Number two, you need that practice. You need to actually get your fingers dirty, so to speak. You need to put them on the keyboard and actually code up these projects and get really good at implementing the things that you’re learning about when you’re doing just the theory.
And number three, you need the experience. You need to actually work with experienced data scientists, and you need to see them in action with implementing the craft.
You also need to practice doing that yourself. You need to get the experience as you develop those skills in order to become the kind of data scientist that every hiring manager is looking for. Every couple of months you will read about in the New York Times, in the Wall Street Journal, an article about “Why can’t anybody find these experienced data scientists, the kind of data scientists that people want?” Our philosophy here at Galvanize U is that nobody has gotten the recipe right. Nobody has figured out a master’s program that has the theory, but also has enough ample practice and enough of the experiential element to really get students coming out of the program to the point where they can be a top performing data scientist. The way we’ve designed this program is really focused on addressing these three core needs.

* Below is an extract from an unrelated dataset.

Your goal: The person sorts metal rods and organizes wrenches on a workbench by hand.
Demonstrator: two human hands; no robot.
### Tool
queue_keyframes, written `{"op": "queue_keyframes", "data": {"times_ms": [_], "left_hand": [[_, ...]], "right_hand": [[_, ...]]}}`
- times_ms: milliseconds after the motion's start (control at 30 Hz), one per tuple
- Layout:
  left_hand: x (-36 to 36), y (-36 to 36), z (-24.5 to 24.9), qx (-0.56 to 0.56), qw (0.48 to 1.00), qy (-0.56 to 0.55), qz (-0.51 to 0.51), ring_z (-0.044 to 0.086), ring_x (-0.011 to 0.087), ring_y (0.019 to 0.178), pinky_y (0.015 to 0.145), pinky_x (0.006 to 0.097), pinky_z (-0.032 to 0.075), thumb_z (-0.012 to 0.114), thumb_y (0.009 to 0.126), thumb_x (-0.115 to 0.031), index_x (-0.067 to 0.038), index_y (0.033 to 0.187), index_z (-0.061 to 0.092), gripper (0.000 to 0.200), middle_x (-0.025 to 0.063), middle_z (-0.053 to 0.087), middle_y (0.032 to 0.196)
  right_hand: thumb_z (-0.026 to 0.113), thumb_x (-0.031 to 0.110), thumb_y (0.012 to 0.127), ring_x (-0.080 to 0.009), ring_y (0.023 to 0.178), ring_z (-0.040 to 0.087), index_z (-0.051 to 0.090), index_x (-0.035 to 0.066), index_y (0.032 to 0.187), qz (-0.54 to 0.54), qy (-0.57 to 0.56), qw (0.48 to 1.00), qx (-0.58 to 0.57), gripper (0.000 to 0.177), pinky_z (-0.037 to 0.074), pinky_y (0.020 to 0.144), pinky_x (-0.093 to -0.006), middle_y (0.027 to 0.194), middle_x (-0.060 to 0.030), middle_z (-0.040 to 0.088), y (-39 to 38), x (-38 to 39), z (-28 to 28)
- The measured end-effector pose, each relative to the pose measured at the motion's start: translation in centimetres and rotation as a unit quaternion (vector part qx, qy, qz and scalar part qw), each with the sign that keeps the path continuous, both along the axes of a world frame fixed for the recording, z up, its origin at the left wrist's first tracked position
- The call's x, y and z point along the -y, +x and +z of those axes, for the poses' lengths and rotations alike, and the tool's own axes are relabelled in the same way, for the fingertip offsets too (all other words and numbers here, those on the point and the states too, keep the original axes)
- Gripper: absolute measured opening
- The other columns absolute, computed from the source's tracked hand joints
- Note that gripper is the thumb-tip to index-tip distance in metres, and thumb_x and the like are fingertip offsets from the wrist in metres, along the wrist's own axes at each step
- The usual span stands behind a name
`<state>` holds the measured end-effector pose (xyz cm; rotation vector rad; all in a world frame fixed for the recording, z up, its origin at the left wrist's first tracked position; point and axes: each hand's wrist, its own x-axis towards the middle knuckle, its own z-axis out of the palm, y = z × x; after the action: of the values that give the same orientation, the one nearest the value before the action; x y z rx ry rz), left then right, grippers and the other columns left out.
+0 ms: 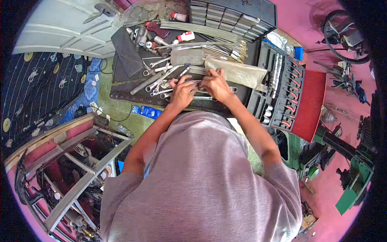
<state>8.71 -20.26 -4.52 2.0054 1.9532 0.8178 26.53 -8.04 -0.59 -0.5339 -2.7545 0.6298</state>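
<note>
My left hand (183, 92) is over the front middle of the dark workbench, its fingers curled among the tools. Close beside it, my right hand (217, 86) has bent fingers at the near left end of a clear plastic packet (238, 73). The fingertips of both hands nearly meet around something small that I cannot make out. Several metal wrenches (153, 85) lie to the left of and beneath my left hand. A long metal bar (149, 84) lies slanted among them. Behind my hands sits a flat greyish case (187, 57).
Long thin rods (201, 32) lie across the bench's back, near a small white-and-red bottle (186, 37). A drawer cabinet (229, 18) stands behind. At right is an open tool case with a red panel (308, 101). A metal frame (76, 181) stands lower left.
</note>
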Motion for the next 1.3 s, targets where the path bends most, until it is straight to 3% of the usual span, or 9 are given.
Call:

So an economics degree, a finance degree, these sorts of degrees are actually very, very helpful and a lot of data scientists actually come out of programs like this. So we’re actually going to be casting a wide net when evaluating what kind of training you’ve already had. As far as what skills you might want to either already have, or you might want to develop and learn a little bit about in anticipation for going through the application process, linear algebra and statistics is fantastic. It’s really the lifeblood of the mathematical understanding of a data scientist.
So refreshing your skills on that or maybe checking out some of the online resources to help, you know, get orientated in these subjects could be very helpful. And the program will take you from having taken it in the past, all the way to being an expert and there’s an entire component of the curriculum focused on developing these skills at the advanced level that you need them to be.
On the other side, even a data scientist who is focusing more on the data engineering and scalable implementation sites needs to understand the machine learning and the mathematics behind it because in order to implement that successfully, you need to understand what’s going on. And so you can help to make sure that the results that were gotten in prototype stage are actually preserved and maybe even improved by the time they get to production.
And last, you need to be able to communicate. It’s a common, common issue that somebody who has deep understanding maybe just in the machine learning or just in the data engineering, can’t necessarily communicate that understanding or the effectiveness of the model well, and that can lead to infelicities and trying to actually get your high power, really great product, or really great prototype to the floor and actually see it implemented. So being able to get the core skills you need for data communication is also very, very important for the most successful data scientists.
There are a lot of great online resources. There’s a lot of great data science communities out there. There are a lot of great data science hubs, like the one here in Galvanize, San Francisco, where there’s tons of people who are willing to help you get through, get orientated, go over the hurdles that you might be daunting you right now. And then you have the exciting end of the tunnel to look forward to where you say, “Wow, I’ve really accomplished something. I’ve really mastered this field,” and it can be very satisfying.